The government handouts outlined in the original post ceased well before the booking in a question. There is some very limited assistance offered by some states when there is a direction to close/lockdown a business due to a reported infection. Such assistance might pay a power bill in some cases, but not much more. This isn’t double dipping as the business would be closed.

If you look at our business, we could easy argue that a 33% refund is reasonable and justifiable based on our own numbers. We chose not to and have a policy which favours the booker… we haven’t charged and cancellation fees under our Covid policy since March 2020.
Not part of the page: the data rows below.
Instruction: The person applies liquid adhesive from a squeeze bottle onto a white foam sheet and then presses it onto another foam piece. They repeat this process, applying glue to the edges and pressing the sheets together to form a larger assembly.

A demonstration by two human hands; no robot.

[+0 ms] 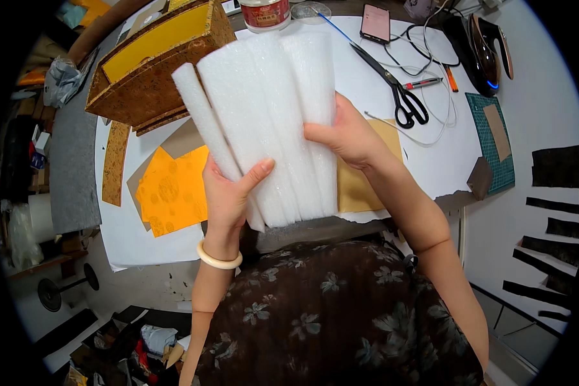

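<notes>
Both my hands hold a folded white foam sheet [270,109] above the paper-covered table [431,161]. The sheet is gathered into several long pleats that fan upward. My left hand [228,193], with a pale bangle at the wrist, grips the lower left of the pleats, thumb across the front. My right hand [347,132] clasps the right edge, thumb on the foam. Under the foam lie an orange patterned square [170,190] and a tan card [360,186].
A brown patterned box with yellow lining [154,61] stands at the back left, a strip of the same material [114,164] beside it. Black scissors [399,93], a phone [375,22], cables, pens, a jar [265,13], and a green cutting mat [492,138] lie farther back and right.
</notes>
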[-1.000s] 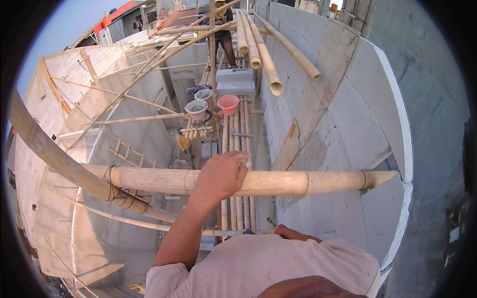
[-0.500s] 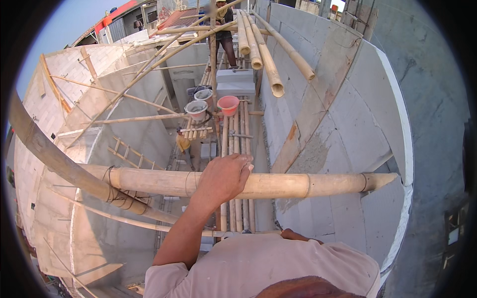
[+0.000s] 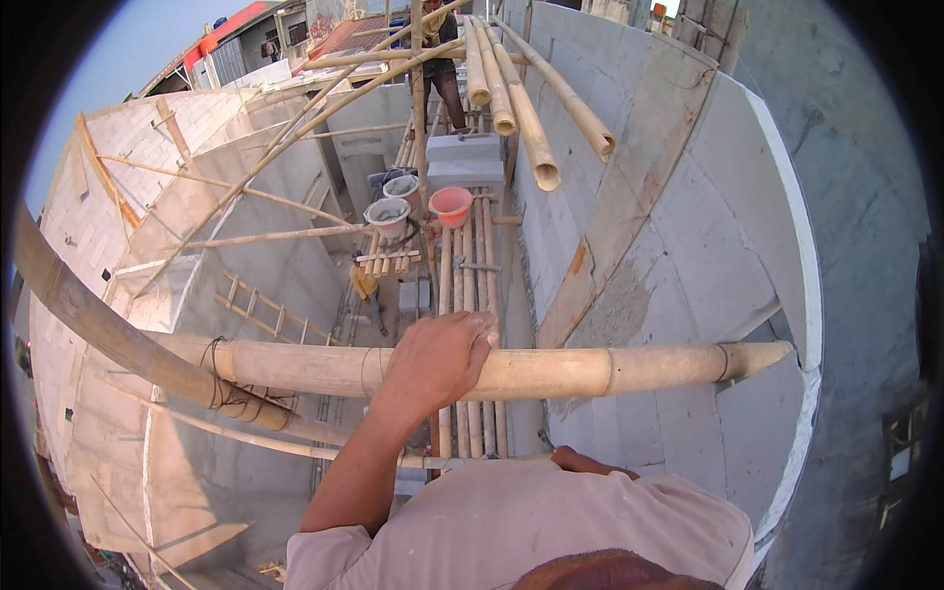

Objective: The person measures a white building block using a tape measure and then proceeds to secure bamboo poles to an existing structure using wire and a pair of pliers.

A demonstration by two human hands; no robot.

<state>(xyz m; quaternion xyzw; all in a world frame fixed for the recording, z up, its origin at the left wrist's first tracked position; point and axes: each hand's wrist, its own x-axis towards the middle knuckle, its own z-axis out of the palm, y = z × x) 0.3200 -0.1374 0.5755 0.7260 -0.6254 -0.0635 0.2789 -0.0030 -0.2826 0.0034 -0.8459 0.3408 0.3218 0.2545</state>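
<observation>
A thick bamboo pole point(image 3: 551, 373) runs across in front of me, and my left hand point(image 3: 438, 359) is closed over its top, with the fingers bent over the far side. Wire lashing joins the pole's left part to a curved, slanting bamboo pole point(image 3: 128, 339). Only a small part of my right hand and wrist point(image 3: 582, 460) shows past my chest, low beside the grey block wall point(image 3: 678, 433). Its fingers are hidden, and a small dark thing near it is too unclear to name.
Below lies a walkway of bamboo poles point(image 3: 472, 295) with a red bucket point(image 3: 450, 206), two mortar buckets point(image 3: 388, 218) and stacked pale blocks point(image 3: 464, 160). One person point(image 3: 444, 84) stands at the far end; another point(image 3: 364, 282) is lower down. Loose bamboo poles point(image 3: 531, 133) jut toward me.
The view has shifted slightly. My left hand stays on the bamboo pole; a little more of my right hand shows past my chest.
</observation>
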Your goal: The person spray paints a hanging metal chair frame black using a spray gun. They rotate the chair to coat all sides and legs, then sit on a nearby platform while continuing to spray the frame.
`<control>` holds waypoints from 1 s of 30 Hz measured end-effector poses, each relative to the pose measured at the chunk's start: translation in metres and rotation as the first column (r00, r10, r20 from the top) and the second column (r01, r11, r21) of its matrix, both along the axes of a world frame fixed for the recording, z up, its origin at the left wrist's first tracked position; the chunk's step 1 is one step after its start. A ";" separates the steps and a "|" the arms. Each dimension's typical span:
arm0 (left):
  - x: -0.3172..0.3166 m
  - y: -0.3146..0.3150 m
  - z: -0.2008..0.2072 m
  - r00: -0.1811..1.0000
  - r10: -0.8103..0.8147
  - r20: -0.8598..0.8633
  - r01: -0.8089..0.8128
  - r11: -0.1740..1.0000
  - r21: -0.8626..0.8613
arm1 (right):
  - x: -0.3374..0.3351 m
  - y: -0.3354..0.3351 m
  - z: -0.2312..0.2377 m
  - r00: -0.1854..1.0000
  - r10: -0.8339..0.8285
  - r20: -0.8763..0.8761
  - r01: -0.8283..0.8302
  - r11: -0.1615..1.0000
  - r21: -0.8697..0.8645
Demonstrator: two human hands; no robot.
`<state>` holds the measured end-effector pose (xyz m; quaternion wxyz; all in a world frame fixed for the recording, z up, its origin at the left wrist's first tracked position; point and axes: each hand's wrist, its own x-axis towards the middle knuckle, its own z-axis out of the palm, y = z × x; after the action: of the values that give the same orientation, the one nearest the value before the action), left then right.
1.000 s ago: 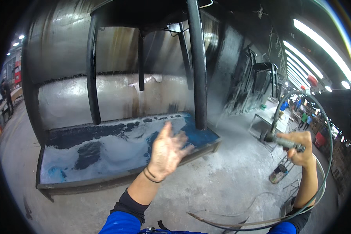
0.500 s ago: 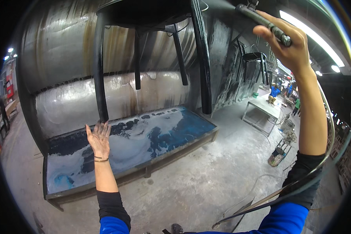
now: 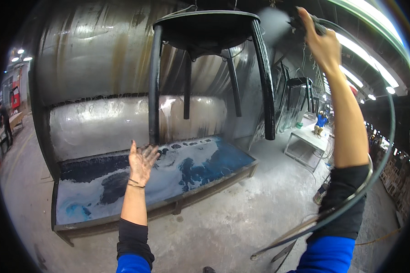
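Observation:
A black four-legged stool with a rounded top hangs upright from wires in front of me. My right hand, raised at the upper right, is closed round a dark spray gun. Pale mist leaves the gun toward the stool's right edge. My left hand is open, palm up and fingers spread, its dark-stained fingertips at the foot of the stool's near left leg. Whether they touch the leg I cannot tell. A hose runs from the gun down past my right arm.
Behind the stool stands a stained metal spray-booth wall. Below it lies a long trough of blue, foamy liquid. Another black chair hangs farther right, above a pale table. A person in blue is beyond.
The stool shows lower, farther right and turned, with its top rim now in view. My left hand has shifted right with its leg. My right hand has tilted the spray gun; the mist looks denser.

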<state>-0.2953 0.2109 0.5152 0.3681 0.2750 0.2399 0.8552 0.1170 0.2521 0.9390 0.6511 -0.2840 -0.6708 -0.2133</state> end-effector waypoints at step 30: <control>0.070 0.051 0.003 0.971 -0.241 -0.008 0.238 0.966 -0.103 | -0.037 0.045 -0.205 0.569 0.682 -0.459 -0.818 0.525 -0.234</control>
<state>-0.2255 0.2615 0.5178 0.4797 0.2918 0.2518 0.7882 0.0803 0.2968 0.7337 0.6964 -0.1255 -0.6438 0.2911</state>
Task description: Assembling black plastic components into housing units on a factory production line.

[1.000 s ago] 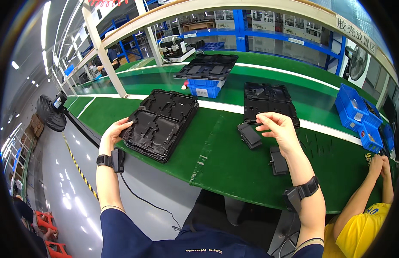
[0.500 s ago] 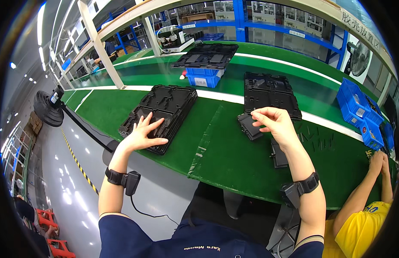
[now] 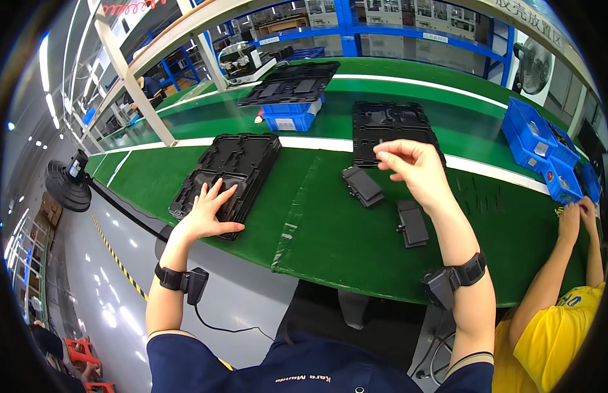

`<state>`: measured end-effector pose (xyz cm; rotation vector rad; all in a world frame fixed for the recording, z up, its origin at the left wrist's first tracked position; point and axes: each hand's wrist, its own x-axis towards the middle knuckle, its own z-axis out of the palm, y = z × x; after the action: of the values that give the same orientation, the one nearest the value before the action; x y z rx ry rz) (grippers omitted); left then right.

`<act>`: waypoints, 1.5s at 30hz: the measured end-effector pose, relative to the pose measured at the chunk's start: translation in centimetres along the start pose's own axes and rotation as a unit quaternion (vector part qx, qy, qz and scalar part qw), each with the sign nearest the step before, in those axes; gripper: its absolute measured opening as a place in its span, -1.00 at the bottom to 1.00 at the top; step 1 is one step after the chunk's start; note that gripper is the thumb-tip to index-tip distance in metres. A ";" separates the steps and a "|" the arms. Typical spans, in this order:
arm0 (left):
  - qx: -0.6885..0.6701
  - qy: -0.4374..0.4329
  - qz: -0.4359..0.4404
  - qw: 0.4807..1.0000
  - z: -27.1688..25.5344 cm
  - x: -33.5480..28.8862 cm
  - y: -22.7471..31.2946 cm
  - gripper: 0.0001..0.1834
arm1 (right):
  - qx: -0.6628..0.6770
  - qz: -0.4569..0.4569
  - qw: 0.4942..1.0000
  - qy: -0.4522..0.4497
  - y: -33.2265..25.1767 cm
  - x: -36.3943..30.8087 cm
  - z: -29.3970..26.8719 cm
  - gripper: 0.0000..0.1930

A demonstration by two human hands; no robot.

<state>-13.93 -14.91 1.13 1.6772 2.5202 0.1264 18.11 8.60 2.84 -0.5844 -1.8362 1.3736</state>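
My left hand [image 3: 209,213] lies with fingers spread on a stack of black moulded plastic trays [image 3: 241,157]. My right hand [image 3: 412,167] is raised over the bench, thumb and fingers pinched together. A small dark tip shows at those fingertips, too small to name. Just beyond is another black moulded tray [image 3: 395,118], partly covered by that hand. Below the fingers lies a flat black rectangular case [image 3: 363,186], and a second black case [image 3: 413,224] rests closer to me, beside my right forearm.
Thin black strips [image 3: 480,200] lie scattered right of my forearm. Blue bins [image 3: 530,131] stand at the far right, near a co-worker's hands [image 3: 574,217]. More black trays [image 3: 291,84] sit on a blue crate [image 3: 289,118] at the back. A fan [image 3: 68,183] stands left.
My right hand has risen away from the nearby black case toward the far tray, showing more of both cases. My left hand stays spread on the stack. The whole view has shifted a little.
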 end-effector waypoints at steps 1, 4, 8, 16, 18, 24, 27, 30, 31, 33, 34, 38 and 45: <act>0.003 0.000 -0.004 1.000 -0.2 -0.1 0.0 0.05 | 0.012 -0.016 1.000 0.022 -0.1 0.2 -0.4 -0.84; -0.015 0.069 0.044 0.996 -0.8 0.3 0.9 0.07 | 0.065 -0.048 0.993 0.087 -0.9 0.6 -1.9 -0.84; -0.134 0.191 0.217 0.948 -2.8 3.1 9.5 -0.36 | 0.034 -0.058 0.993 0.099 -0.9 0.4 -4.0 -0.84; -0.182 0.105 0.131 0.969 3.8 11.1 16.9 -0.29 | -0.039 -0.036 0.997 0.053 0.5 0.0 -1.6 -0.90; -0.174 0.095 0.139 0.970 4.4 11.6 16.9 -0.28 | -0.127 -0.068 0.988 0.047 0.9 -0.3 -1.2 -0.85; -0.261 0.055 0.125 0.956 4.4 12.1 17.1 -0.31 | -0.248 -0.057 0.967 0.004 3.6 0.6 -1.2 -0.86; -0.320 0.043 0.164 0.932 3.8 11.4 18.0 -0.36 | -0.217 -0.015 0.976 -0.017 5.3 0.8 -0.9 -0.60; -0.404 0.003 0.195 0.894 3.8 10.7 18.6 -0.41 | -0.196 0.006 0.980 -0.040 5.3 0.8 -0.3 -0.62; -0.408 0.018 0.216 0.887 3.9 10.5 18.7 -0.44 | -0.187 0.002 0.981 -0.057 5.2 0.9 -0.2 -0.65; -0.419 0.027 0.230 0.878 3.8 10.0 18.7 -0.45 | -0.154 0.019 0.986 -0.065 4.9 1.0 -0.1 -0.68; -0.426 0.037 0.244 0.870 3.7 9.7 18.8 -0.45 | -0.119 0.033 0.990 -0.073 4.6 0.9 -0.2 -0.72; -0.650 -0.035 0.156 0.743 4.0 9.3 19.0 -0.66 | -0.005 0.123 0.992 -0.032 2.5 0.1 0.1 -0.78; -0.671 -0.058 0.149 0.724 3.1 9.0 18.3 -0.78 | 0.032 -0.048 0.996 0.075 0.5 0.1 -0.3 -0.79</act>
<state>-0.25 0.42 0.01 1.2076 1.2039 1.3908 18.29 9.01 2.39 -0.5444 -1.6722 1.2862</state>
We don’t know the circumstances of the businesses in question and they might be able to easily justify 100% if they have high running costs and have low rebooking rates. They chose the booking terms and these were accepted as part of the booking process. I wouldn’t book with such businesses by choice if the terms favoured the service provider only.

As I have indicated, no one is compelled to book, and one has the choice to go elsewhere. I personally don’t think such terms are fair, when cancellations are outside a guests control. Maybe 50% is fair/justifiable…likely to be more (noting most businesses don’t have gross operating profits of 50% but substantially less). Maybe the average operating profit per booking is what can reasonably and fairly refunded if a business chose to. This might be almost nothing depending on the financial status of the business.